Throughout history, the infectious disease outbreaks have had devastating consequences. Employers should anticipate that they will periodically face epidemics, pandemics and other biological threats, and take proactive steps to protect their employees and their organizations. Businesses should prepare for these threats with the same level of planning for any other threat, disaster, or emergency that could impair or completely halt their activities.
This tookit provides a roadmap for managing outbreaks of flu and other diseases in the workplace by::
- Preparing for the threat of an epidemic through business continuity planning.
- Implementing measures to prevent the spread of flu.
- Taking steps to keep employees healthy throughout flu season.
- Executing management strategies to optimize business operations.
Planning for Business Continuity
A business continuity plan details how an organization will recover interrupted critical business functions after a disaster or disruption, such as a flu outbreak.
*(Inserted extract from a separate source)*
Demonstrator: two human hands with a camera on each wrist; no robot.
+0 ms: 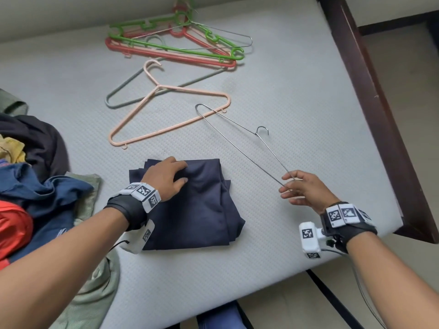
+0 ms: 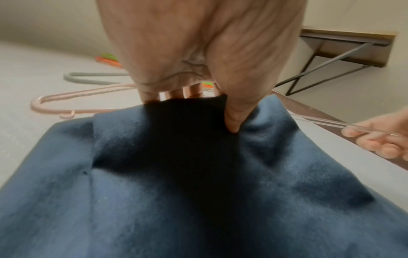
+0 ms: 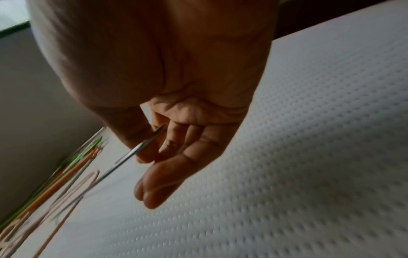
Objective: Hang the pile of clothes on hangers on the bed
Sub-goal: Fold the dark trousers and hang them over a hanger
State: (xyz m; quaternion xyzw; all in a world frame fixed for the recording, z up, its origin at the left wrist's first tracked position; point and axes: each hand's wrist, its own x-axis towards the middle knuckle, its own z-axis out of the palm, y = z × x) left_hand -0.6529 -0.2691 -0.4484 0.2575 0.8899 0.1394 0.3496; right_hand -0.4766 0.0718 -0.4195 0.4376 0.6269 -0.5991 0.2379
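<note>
Dark navy folded garment [image 1: 192, 205] lies on the bed [image 1: 285, 115] closest to the person, and the left hand [image 1: 164, 178] rests on its far left corner; the left wrist view shows the thumb and fingers [image 2: 232, 120] gathering a fold of the cloth between them. To the right of that grip, the right hand [image 1: 304, 189] pinches one end of a wire hanger [image 1: 237, 136] between thumb and fingers [image 3: 143, 153], the other fingers loosely curled. From this grip the wire hanger stretches away and leftward, its far end over a pink hanger [image 1: 171, 112] lying flat beyond the garment. Farther off lie a grey hanger [image 1: 123, 91] and a heap of green and red hangers [image 1: 175, 43]. Left of the left hand sits the pile of clothes [image 1: 31, 176].
</note>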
If no business continuity plan exists, employers should start developing one for a worst-case scenario during an epidemic. Here’s how to get started:- Create a business continuity team. The team should have a leader who has education or experience in disaster planning and emergency preparedness, such as the head of security or a health and safety officer.
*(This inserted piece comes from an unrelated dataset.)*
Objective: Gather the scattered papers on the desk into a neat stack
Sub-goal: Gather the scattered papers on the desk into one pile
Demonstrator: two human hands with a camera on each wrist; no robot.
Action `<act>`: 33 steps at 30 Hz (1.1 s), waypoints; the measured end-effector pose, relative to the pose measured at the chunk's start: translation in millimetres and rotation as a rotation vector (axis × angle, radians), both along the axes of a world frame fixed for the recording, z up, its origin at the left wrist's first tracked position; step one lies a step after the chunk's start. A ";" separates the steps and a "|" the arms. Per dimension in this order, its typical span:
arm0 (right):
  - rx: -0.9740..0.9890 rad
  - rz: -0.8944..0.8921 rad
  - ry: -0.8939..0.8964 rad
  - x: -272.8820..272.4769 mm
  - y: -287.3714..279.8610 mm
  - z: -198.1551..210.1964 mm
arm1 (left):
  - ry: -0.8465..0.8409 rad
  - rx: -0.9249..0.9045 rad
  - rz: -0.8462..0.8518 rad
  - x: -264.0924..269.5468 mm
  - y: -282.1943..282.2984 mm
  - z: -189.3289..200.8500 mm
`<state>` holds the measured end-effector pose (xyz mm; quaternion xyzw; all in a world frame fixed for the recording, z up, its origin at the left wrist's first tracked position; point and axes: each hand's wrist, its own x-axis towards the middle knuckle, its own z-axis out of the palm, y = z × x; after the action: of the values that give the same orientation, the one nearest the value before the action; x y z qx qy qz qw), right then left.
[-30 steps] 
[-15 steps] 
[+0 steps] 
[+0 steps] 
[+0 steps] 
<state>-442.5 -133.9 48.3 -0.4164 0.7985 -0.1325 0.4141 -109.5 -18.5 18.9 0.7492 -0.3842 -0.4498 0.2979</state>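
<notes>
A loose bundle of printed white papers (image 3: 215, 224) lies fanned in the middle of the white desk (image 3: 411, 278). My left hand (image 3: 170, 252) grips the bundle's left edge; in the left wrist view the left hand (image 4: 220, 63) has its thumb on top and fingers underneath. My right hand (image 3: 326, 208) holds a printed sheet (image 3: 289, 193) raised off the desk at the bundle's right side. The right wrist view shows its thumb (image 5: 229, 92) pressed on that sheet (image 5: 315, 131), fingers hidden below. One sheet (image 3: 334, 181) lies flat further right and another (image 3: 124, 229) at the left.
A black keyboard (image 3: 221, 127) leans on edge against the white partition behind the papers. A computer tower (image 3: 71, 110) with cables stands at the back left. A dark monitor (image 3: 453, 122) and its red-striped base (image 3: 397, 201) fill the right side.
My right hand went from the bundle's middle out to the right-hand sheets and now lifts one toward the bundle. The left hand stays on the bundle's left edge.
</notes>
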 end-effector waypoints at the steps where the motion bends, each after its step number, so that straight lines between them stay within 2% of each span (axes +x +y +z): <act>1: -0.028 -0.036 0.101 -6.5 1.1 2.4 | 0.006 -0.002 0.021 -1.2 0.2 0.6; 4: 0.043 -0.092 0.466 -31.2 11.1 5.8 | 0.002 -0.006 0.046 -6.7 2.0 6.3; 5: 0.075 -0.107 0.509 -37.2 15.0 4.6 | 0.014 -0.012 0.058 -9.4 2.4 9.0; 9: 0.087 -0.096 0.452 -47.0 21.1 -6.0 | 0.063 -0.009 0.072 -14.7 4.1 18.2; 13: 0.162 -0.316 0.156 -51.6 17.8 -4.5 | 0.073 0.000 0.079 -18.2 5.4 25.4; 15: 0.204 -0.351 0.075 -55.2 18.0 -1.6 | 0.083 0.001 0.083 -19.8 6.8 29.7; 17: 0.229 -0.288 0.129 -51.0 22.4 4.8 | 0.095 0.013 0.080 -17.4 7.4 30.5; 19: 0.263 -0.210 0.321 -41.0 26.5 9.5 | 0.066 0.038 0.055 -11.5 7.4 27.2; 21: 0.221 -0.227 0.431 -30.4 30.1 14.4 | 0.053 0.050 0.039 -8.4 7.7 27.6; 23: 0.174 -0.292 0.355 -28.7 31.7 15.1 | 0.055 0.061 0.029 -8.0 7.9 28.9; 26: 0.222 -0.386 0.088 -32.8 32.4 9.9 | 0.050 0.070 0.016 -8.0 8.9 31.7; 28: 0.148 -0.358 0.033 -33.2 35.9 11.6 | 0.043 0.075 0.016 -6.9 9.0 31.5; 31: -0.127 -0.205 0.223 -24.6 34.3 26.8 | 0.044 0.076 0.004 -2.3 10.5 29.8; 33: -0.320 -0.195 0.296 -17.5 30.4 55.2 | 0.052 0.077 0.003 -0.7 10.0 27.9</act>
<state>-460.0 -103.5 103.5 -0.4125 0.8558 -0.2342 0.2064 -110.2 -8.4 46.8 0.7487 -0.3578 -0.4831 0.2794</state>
- Set priorities: Once the team is established, it should set priorities and develop a plan for each priority.
- Use a template: A business continuity plan template can help your team organize its plans and priorities.
- Test the plan: A plan should not undergo its first test during a crisis. Use simulated exercises to test parts of the plan to avoid disrupting the entire organization.
- Train employees: It is critical that employees understand their roles and are able to carry out their responsibilities.
- Review: Employers should periodically review existing business continuity plans to ensure they remain applicable in the event of a flu outbreak or other communicable disease epidemic.
A crisis such as a flu outbreak or COVID-19 pandemic can precipitate confusion, and even panic, among employees and managers. Armed with a business continuity plan, leaders can respond in an orderly, rational way; make decisions based on predetermined guidelines; and allocate resources ahead of time. By planning ahead, employers may be able to reduce the impact of an outbreak on their employees and their business, as well as costly public relations issues.
Health-Related Considerations
An employer’s business continuity plan should acknowledge the possibility that a large portion of their workforce will be unable to work during the flu season. The plan should answer the following questions:
- How many absences can we handle before business operations are interrupted?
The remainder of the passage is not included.